What is required
Every line of the entries below from the one containing "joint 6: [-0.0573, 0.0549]" to the one containing "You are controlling", both ends included, must be written out exactly. No other line belongs in the answer.

Records for the exercise
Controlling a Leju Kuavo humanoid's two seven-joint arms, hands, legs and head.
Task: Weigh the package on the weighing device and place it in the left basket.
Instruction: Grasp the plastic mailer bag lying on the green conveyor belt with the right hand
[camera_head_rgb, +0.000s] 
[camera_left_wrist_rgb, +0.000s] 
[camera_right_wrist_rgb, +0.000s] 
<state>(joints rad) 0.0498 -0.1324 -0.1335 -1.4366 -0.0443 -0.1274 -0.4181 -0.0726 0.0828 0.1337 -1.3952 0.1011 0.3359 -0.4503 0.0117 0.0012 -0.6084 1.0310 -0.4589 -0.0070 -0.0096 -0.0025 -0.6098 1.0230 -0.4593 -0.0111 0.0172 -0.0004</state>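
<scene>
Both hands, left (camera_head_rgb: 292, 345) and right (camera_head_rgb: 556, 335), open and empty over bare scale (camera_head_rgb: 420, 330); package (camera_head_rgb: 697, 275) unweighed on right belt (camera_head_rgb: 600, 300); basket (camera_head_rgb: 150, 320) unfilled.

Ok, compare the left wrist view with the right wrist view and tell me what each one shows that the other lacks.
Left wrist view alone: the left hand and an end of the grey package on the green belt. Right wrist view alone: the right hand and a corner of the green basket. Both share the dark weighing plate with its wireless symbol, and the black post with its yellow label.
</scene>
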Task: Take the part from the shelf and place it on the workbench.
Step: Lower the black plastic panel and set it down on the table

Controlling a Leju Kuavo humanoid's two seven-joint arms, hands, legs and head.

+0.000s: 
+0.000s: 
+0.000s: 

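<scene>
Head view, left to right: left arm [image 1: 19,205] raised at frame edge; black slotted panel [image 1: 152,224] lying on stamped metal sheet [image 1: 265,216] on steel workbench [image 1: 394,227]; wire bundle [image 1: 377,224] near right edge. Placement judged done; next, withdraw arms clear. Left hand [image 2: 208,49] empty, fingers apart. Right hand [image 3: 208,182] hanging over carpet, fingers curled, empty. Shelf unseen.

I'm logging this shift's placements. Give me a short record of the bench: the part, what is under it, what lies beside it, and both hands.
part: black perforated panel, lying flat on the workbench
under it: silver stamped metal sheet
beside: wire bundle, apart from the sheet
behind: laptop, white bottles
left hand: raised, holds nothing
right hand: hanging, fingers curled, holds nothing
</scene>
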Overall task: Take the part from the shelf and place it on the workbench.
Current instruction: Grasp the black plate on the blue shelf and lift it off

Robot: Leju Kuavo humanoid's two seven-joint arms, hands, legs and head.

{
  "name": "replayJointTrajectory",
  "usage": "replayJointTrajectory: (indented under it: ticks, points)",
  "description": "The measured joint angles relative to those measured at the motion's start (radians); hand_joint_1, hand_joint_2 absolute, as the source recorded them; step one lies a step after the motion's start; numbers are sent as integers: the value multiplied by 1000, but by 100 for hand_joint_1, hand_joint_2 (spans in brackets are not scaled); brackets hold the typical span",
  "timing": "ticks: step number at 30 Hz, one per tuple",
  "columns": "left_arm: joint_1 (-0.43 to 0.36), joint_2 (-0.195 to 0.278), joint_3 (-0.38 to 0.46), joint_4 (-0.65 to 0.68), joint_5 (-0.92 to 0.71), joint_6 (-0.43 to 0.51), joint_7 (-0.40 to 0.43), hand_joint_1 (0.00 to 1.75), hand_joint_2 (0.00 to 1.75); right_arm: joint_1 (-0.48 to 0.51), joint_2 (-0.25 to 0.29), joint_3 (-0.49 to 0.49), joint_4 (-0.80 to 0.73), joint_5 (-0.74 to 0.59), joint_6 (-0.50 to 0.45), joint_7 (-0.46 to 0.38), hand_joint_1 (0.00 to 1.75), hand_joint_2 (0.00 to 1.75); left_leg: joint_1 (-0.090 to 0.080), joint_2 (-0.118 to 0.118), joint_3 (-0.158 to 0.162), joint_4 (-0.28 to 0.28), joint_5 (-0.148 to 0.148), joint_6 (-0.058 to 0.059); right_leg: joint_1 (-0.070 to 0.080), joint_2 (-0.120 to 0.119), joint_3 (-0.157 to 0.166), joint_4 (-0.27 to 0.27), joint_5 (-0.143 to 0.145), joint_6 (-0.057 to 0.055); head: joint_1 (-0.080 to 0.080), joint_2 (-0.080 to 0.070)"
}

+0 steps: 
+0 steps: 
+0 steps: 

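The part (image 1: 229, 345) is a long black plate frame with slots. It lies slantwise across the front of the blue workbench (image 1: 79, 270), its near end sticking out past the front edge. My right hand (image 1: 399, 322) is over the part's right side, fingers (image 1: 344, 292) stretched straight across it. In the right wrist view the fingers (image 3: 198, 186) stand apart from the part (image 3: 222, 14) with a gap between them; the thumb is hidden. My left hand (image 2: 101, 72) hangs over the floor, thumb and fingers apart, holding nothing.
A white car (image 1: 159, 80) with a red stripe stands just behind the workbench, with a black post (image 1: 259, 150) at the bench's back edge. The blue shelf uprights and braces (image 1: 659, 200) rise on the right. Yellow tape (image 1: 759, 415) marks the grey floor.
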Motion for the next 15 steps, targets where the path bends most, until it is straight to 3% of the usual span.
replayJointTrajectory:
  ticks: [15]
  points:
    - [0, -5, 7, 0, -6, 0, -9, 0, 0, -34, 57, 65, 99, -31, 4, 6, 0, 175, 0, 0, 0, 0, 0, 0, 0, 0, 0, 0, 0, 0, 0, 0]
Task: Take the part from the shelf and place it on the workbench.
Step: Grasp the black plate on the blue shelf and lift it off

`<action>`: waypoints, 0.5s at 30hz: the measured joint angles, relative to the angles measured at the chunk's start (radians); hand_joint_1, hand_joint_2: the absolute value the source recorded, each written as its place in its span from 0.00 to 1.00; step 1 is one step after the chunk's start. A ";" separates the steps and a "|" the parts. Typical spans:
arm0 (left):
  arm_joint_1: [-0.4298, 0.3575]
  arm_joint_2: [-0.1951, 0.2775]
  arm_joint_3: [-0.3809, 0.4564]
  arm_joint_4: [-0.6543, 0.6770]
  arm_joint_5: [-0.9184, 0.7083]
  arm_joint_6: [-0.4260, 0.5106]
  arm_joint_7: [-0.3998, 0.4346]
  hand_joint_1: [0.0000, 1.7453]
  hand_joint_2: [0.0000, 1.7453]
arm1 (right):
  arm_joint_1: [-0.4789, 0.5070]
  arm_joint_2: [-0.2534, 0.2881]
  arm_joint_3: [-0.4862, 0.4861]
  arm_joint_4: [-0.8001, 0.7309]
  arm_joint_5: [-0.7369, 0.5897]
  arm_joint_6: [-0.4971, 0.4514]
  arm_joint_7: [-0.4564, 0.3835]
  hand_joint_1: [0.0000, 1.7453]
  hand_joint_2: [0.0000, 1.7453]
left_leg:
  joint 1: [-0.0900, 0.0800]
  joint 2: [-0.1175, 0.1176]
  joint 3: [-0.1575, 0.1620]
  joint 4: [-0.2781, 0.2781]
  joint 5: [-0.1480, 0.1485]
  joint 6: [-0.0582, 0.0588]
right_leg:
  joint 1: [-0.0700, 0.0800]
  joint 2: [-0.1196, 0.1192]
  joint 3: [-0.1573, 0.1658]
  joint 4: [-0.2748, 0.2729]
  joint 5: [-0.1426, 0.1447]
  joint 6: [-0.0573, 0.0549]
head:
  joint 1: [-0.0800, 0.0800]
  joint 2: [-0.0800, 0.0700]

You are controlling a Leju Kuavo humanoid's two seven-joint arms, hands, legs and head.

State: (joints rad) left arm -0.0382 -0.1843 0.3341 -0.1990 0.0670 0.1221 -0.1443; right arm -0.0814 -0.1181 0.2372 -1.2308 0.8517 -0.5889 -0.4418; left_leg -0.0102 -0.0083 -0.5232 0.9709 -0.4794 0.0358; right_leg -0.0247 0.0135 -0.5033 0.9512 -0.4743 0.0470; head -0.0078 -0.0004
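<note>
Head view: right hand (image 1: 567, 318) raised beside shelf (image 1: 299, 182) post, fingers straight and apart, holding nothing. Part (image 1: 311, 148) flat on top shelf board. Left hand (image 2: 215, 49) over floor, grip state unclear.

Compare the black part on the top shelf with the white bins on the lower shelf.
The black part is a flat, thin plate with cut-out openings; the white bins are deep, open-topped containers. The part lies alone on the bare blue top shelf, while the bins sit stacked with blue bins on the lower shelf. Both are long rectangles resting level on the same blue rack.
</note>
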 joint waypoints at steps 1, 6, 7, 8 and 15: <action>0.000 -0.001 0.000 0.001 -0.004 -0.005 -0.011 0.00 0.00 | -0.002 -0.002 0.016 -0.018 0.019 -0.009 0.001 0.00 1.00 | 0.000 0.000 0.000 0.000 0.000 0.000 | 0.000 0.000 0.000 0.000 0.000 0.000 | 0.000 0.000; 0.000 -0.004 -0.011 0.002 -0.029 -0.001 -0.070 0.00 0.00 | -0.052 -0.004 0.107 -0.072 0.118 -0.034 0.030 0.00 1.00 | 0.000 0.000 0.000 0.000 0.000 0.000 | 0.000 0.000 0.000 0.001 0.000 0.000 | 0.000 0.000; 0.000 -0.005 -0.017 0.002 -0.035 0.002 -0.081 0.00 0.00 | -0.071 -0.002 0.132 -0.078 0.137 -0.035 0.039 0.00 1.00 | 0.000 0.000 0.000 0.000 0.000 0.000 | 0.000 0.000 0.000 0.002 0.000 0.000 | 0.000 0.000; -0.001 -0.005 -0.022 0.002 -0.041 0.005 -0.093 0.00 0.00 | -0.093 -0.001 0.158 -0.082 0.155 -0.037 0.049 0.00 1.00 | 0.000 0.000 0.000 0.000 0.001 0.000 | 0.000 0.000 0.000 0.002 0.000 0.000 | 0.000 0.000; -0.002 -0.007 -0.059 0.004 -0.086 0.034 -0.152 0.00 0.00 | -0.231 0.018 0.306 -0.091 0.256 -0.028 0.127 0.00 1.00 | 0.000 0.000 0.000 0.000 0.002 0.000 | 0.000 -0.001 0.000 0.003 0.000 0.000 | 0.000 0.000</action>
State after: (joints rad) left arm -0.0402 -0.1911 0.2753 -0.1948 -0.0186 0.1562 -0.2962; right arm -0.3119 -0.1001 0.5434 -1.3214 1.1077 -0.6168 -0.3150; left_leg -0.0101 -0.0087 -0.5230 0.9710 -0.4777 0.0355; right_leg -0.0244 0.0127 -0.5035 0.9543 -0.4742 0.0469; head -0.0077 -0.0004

Solution to the exercise
  joint 6: [-0.0573, 0.0549]
head:
  joint 1: [-0.0800, 0.0800]
  joint 2: [-0.0800, 0.0700]

You are controlling a Leju Kuavo humanoid's two seven-joint arms, hands, legs and head.

No more is needed for this answer.